- _Exercise prompt_: Make an exact copy of the records below. Include every line.

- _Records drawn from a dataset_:
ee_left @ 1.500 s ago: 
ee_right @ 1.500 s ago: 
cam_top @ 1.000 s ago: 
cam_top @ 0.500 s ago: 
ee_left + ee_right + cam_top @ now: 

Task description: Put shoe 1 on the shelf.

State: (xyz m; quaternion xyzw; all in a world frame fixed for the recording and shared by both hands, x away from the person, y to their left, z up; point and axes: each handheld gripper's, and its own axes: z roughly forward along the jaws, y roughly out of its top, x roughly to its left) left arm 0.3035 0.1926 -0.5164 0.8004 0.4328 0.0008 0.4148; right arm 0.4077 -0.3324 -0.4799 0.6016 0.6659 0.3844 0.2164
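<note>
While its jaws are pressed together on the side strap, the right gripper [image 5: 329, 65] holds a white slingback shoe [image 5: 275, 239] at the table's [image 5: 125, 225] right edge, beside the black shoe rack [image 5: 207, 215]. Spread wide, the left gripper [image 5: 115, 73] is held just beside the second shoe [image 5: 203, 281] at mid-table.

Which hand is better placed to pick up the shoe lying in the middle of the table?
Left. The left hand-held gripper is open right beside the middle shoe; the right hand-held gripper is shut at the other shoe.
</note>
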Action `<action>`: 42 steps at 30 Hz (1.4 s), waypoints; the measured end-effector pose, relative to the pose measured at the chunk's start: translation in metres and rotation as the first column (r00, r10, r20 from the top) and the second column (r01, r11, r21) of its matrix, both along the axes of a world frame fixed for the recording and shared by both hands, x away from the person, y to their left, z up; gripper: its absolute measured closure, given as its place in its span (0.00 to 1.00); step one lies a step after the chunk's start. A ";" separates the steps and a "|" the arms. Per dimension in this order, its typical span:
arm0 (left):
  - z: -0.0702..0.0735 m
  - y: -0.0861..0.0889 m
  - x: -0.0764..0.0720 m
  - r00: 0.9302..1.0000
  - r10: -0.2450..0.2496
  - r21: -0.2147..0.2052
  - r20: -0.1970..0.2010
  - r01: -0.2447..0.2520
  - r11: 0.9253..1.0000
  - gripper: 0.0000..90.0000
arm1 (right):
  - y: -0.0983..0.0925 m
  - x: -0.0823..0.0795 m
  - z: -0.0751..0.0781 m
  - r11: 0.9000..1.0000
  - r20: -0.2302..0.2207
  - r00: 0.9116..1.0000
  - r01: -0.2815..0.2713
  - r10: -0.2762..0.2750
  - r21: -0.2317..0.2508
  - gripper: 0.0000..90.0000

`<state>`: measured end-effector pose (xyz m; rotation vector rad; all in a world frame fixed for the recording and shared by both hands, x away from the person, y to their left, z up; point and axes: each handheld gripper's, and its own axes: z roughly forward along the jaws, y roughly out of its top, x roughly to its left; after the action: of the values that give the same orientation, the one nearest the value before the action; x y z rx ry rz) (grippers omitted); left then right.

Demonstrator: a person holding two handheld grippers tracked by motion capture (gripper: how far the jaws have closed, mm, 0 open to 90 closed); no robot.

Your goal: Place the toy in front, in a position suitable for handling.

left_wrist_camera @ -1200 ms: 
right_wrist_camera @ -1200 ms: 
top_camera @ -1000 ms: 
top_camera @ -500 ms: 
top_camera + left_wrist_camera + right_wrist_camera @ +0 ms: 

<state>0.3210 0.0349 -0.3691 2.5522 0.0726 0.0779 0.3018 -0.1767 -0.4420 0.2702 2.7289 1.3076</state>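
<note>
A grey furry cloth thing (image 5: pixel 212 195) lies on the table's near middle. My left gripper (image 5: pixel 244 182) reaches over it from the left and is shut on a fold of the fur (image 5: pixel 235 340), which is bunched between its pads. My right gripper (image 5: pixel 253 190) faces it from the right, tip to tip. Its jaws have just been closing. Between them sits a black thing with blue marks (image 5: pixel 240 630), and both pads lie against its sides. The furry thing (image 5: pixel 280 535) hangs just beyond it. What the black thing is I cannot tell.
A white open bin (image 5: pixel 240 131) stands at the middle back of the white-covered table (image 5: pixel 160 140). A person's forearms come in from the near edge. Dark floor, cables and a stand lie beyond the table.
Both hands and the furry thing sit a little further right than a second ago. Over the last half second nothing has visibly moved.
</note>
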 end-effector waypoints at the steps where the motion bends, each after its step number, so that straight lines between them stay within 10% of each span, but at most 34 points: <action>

- _Your response_:
ee_left @ 1.500 s ago: 
ee_right @ 1.500 s ago: 
cam_top @ 1.000 s ago: 
cam_top @ 0.500 s ago: 
ee_left + ee_right + cam_top @ now: 

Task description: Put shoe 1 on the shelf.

State: (xyz m; quaternion xyzw; all in a world frame fixed for the recording and shared by both hands, x away from the person, y to their left, z up; point and axes: each handheld gripper's, and its own axes: z roughly forward along the jaws, y roughly out of its top, x roughly to its left) left arm 0.3035 0.1926 -0.5164 0.8004 0.4328 0.0008 0.4148; right arm 0.4077 -0.3324 -0.4799 0.6016 0.6659 0.3844 0.2164
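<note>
While its jaws are pressed together on the side strap, the right gripper [image 5: 329, 65] holds a white slingback shoe [image 5: 275, 239] at the table's [image 5: 125, 225] right edge, beside the black shoe rack [image 5: 207, 215]. Spread wide, the left gripper [image 5: 115, 73] is held just beside the second shoe [image 5: 203, 281] at mid-table.

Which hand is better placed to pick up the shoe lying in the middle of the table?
Left. The left hand-held gripper is open right beside the middle shoe; the right hand-held gripper is shut at the other shoe.
</note>
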Action `<action>`: 42 steps at 30 Hz (1.4 s), waypoints; the measured end-effector pose, relative to the pose measured at the chunk's start: translation in metres and rotation as the first column (r00, r10, r20 from the top) and the second column (r01, r11, r21) of its matrix, both along the axes of a world frame fixed for the recording and shared by both hands, x away from the person, y to their left, z up; gripper: its absolute measured closure, given as its place in its span (0.00 to 1.00); step one lies a step after the chunk's start. A ";" separates the steps and a "|" the arms. Per dimension in this order, its typical span:
arm0 (left):
  - z: -0.0702..0.0735 m
  - y: -0.0861..0.0889 m
  - x: -0.0764..0.0720 m
  - r00: 0.9302..1.0000
  - r10: -0.2450..0.2496
  - r21: -0.2147..0.2052
  - r20: -0.1970..0.2010
  - r01: -0.2447..0.2520
  - r11: 0.9253..1.0000
  - gripper: 0.0000..90.0000
arm1 (right):
  - y: -0.0983..0.0925 m
  - x: -0.0823..0.0795 m
  - z: -0.0751..0.0781 m
  - r11: 0.9000..1.0000
  - r20: -0.2302..0.2207
  - r00: 0.9116..1.0000
  - r01: -0.2815..0.2713
  - r10: -0.2762..0.2750
  - r21: -0.2317..0.2508
  - gripper: 0.0000..90.0000

`<state>`: measured end-effector pose (xyz m; rotation vector rad; all in a world frame fixed for the recording and shared by both hands, x away from the person, y to their left, z up; point and axes: each handheld gripper's, and its own axes: z roughly forward along the jaws, y roughly out of its top, x roughly to its left; after the action: of the values that give the same orientation, the one nearest the value before the action; x y z rx ry rz) (grippers omitted); left then right.

Demonstrator: a person holding two handheld grippers tracked by motion capture (gripper: how far the jaws have closed, mm, 0 open to 90 closed); no robot.

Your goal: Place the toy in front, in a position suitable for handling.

left_wrist_camera @ -1200 ms: 
right_wrist_camera @ -1200 ms: 
top_camera @ -1000 ms: 
top_camera @ -500 ms: 
top_camera + left_wrist_camera + right_wrist_camera @ +0 ms: 

<state>0.3210 0.0349 -0.3691 2.5522 0.0726 0.0779 0.3018 -0.1767 -0.4420 0.2702 2.7289 1.3076</state>
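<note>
A grey furry cloth thing (image 5: pixel 212 195) lies on the table's near middle. My left gripper (image 5: pixel 244 182) reaches over it from the left and is shut on a fold of the fur (image 5: pixel 235 340), which is bunched between its pads. My right gripper (image 5: pixel 253 190) faces it from the right, tip to tip. Its jaws have just been closing. Between them sits a black thing with blue marks (image 5: pixel 240 630), and both pads lie against its sides. The furry thing (image 5: pixel 280 535) hangs just beyond it. What the black thing is I cannot tell.
A white open bin (image 5: pixel 240 131) stands at the middle back of the white-covered table (image 5: pixel 160 140). A person's forearms come in from the near edge. Dark floor, cables and a stand lie beyond the table.
Both hands and the furry thing sit a little further right than a second ago. Over the last half second nothing has visibly moved.
</note>
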 end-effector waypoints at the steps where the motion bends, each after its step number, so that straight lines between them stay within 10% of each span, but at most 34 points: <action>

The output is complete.